При изучении литературы по нервозности возникают попытки составить контрмодель причинно-следственной теории и интерпретировать «политику национал-социалистов» по «истреблению неполноценных» как контрудар против аномального приступа медикализации в кайзеровской Германии и Веймарской республике. Или эти отношения следует трактовать диалектически? Бушевавшая на сломе веков ипохондрия неизбежно должна была породить впоследствии противоположные реакции, ведь если линейно экстраполировать тогдашние тенденции, то вскоре все население Германии стало бы заниматься исключительно прохождением различных лечебных курсов. Подобная перспектива способна была склонить к евгенике даже самого Боделынвинга. Бум строительства клиник для нервно– и душевнобольных лег тяжким грузом на медицинский бюджет последующего времени за счет высоких постоянных издержек. Кроме того, он придал наглядность росту числа душевнобольных – подлинному или мнимому, – что произвело устрашающее и провоцирующее впечатление, так что после 1918 года, в период общего обеднения, неудержимо распространилось убеждение о неизбежности энергичной смены курса (см. примеч. 126).

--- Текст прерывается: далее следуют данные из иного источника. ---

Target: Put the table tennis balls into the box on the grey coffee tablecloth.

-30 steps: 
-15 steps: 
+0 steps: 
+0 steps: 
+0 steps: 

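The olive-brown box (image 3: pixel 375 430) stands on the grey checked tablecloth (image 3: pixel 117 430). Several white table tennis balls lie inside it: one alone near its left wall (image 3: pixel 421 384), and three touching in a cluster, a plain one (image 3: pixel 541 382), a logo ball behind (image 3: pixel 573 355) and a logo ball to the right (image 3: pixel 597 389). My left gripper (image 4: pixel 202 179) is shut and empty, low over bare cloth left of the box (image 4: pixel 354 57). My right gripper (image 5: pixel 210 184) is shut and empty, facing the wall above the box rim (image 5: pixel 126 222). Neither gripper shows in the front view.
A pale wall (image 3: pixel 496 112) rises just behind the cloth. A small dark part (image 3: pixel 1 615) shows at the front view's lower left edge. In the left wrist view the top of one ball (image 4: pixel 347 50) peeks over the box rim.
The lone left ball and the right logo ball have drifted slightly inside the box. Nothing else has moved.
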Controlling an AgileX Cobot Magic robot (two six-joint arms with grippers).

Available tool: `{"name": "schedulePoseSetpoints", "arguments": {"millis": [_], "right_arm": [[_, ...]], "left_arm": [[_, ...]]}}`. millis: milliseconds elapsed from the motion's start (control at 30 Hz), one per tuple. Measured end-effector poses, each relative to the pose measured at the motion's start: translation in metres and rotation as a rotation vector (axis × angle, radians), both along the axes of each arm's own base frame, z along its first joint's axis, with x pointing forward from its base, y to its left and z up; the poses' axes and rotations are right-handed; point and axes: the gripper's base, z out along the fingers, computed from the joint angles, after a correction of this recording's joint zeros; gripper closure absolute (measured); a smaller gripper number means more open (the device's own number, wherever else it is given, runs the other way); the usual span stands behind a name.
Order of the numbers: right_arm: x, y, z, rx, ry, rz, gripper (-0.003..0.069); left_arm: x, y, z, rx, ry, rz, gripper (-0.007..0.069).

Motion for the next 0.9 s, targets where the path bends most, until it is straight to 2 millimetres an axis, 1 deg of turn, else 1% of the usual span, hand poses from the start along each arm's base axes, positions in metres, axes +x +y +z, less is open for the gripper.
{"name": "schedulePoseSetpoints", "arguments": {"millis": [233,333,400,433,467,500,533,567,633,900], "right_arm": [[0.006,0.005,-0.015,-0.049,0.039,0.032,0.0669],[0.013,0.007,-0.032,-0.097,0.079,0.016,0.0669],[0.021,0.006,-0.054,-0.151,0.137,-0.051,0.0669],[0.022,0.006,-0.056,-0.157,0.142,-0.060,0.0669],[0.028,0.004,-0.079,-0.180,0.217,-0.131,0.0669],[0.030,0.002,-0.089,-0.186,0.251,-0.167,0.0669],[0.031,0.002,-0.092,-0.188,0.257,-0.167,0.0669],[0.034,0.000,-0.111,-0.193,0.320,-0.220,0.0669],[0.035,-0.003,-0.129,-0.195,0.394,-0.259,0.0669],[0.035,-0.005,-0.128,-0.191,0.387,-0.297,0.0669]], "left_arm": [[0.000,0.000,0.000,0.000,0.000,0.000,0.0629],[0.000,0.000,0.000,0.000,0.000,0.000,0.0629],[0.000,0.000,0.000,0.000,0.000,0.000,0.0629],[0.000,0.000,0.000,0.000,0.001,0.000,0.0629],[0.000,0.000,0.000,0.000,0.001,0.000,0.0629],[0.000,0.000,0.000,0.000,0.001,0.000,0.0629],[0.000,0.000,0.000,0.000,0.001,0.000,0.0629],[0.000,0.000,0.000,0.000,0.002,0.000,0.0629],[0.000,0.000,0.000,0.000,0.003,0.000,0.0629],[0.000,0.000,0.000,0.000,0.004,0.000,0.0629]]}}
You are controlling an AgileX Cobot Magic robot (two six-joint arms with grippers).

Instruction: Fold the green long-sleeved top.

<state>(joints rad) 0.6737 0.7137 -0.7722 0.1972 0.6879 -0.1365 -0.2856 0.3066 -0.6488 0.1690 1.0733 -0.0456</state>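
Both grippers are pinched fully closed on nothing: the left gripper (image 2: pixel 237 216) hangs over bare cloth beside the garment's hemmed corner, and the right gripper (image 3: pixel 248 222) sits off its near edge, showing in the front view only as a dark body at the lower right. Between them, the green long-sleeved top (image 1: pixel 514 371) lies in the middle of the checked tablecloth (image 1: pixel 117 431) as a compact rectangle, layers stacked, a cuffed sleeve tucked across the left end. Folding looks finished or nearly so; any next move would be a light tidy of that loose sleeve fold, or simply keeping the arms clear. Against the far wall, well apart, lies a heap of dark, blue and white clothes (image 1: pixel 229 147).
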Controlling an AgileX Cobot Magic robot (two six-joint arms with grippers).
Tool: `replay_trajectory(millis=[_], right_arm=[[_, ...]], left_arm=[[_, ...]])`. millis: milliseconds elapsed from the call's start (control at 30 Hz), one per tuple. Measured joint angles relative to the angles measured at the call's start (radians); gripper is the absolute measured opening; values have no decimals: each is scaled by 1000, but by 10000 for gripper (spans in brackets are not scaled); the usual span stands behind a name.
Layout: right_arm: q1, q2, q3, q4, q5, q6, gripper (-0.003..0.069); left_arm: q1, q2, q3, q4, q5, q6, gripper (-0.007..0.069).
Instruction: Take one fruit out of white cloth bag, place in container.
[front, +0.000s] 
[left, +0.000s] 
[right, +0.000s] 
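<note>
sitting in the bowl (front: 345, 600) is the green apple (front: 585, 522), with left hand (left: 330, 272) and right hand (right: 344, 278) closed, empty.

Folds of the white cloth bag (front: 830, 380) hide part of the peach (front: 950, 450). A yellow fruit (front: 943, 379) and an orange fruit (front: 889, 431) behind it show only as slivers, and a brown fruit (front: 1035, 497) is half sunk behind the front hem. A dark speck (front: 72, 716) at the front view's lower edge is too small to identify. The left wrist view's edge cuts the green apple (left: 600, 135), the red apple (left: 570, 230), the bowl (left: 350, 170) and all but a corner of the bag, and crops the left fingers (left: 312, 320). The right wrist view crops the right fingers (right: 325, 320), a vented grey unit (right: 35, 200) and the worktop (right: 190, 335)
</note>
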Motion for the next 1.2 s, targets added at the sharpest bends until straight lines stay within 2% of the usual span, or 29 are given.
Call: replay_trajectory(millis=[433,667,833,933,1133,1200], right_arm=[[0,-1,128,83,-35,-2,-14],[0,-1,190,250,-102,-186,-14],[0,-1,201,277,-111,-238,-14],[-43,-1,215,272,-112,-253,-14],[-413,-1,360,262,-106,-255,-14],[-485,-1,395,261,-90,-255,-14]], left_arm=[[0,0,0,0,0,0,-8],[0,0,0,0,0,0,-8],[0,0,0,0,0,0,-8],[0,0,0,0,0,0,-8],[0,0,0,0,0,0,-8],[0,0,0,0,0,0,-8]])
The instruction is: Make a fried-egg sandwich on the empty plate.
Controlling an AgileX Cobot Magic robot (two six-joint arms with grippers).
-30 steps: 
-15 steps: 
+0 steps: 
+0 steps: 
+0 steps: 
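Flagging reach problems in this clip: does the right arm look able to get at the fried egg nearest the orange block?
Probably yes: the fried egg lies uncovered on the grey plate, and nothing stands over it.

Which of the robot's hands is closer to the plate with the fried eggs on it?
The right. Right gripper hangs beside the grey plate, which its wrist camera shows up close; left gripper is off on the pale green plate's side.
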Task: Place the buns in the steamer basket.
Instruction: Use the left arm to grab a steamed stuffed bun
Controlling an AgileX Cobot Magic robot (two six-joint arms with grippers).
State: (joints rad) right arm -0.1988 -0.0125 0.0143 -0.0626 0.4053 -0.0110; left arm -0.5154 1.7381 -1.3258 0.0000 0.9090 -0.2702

Если видеть в истории не только системно-функциональные, но и «хаотические» линии развития, возникающие вследствие соединения прежде разрозненных процессов – в нашем случае мировой политики и терапии нервов, – то можно объяснить поразительную внезапность некоторых событий и, кроме того, понять, что малые причины порой способны к сильным эффектам. Вероятно, все крупные исторические перевороты в своем происхождении содержат элемент контингенции, т. е. случайного соединения различных линий развития, ведь без эффекта ошеломления они просто не были бы возможны. Ожидаемые катастрофы наступают не всегда – ведь до того, как они случились, возможно что-то предпринять, предотвратить их. Что касается Первой мировой войны, то хотя ее и ожидали задолго до 1914 года, никто все же не хотел смело и решительно посмотреть в лицо опасности и проиграть в планах ее возможные последствия. Ощущение силы и спокойствия после объявления войны пришло к немцам неожиданно и способствовало тому, что кайзеровская Германия сумасбродным и беспримерным в истории образом вступала в войну на все новых фронтах.